▶ _TASK DIRECTIONS_
Without the images, reproduce each line of the material exactly.
DATA PROVIDED section start
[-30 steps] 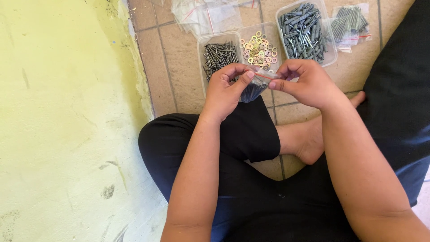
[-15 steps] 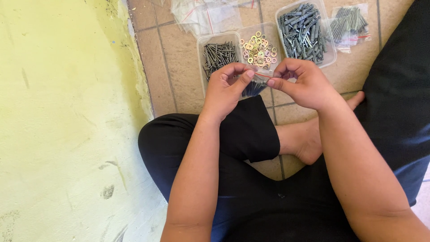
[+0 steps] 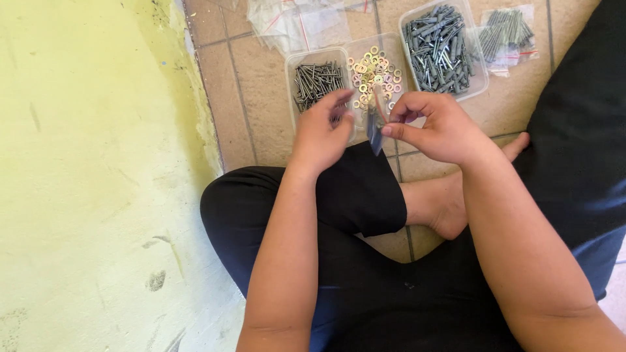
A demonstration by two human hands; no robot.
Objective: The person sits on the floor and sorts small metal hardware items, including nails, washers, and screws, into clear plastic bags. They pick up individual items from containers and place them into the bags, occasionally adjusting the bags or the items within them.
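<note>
From my remote seat, nearest the camera I see crossed legs in black shorts (image 3: 339, 195) and a bare foot (image 3: 450, 208) resting on the tan tiled floor (image 3: 261, 98), with a yellow-green painted wall (image 3: 98, 163) running along the left side. Just above the knee, my right hand (image 3: 437, 127) is pinched shut on a small clear plastic bag (image 3: 374, 130) that hangs down dark from its fingertips, over the edge of the shorts. My left hand (image 3: 323, 130) sits just beside it, fingers loosely curled over the near edge of a clear plastic tub of dark screws (image 3: 313, 78); I cannot tell whether it grips anything. Beyond the hands, touching that tub, stands a clear tub of brass-coloured washers (image 3: 375, 65), then a clear tub of grey wall plugs (image 3: 440, 45). Farthest off lie a filled clear bag of grey pieces (image 3: 508, 32) and a pile of empty clear bags (image 3: 300, 19).
</note>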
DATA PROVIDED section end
▶ _WORKED SOLUTION_
[-30 steps] 
[-15 steps] 
[+0 steps] 
A demonstration by two human hands; no robot.
Objective: The person sits on the floor and sorts small metal hardware items, including nails, washers, and screws, into clear plastic bags. They pick up individual items from containers and place them into the bags, occasionally adjusting the bags or the items within them.
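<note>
From my remote seat, nearest the camera I see crossed legs in black shorts (image 3: 339, 195) and a bare foot (image 3: 450, 208) resting on the tan tiled floor (image 3: 261, 98), with a yellow-green painted wall (image 3: 98, 163) running along the left side. Just above the knee, my right hand (image 3: 437, 127) is pinched shut on a small clear plastic bag (image 3: 374, 130) that hangs down dark from its fingertips, over the edge of the shorts. My left hand (image 3: 323, 130) sits just beside it, fingers loosely curled over the near edge of a clear plastic tub of dark screws (image 3: 313, 78); I cannot tell whether it grips anything. Beyond the hands, touching that tub, stands a clear tub of brass-coloured washers (image 3: 375, 65), then a clear tub of grey wall plugs (image 3: 440, 45). Farthest off lie a filled clear bag of grey pieces (image 3: 508, 32) and a pile of empty clear bags (image 3: 300, 19).
</note>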

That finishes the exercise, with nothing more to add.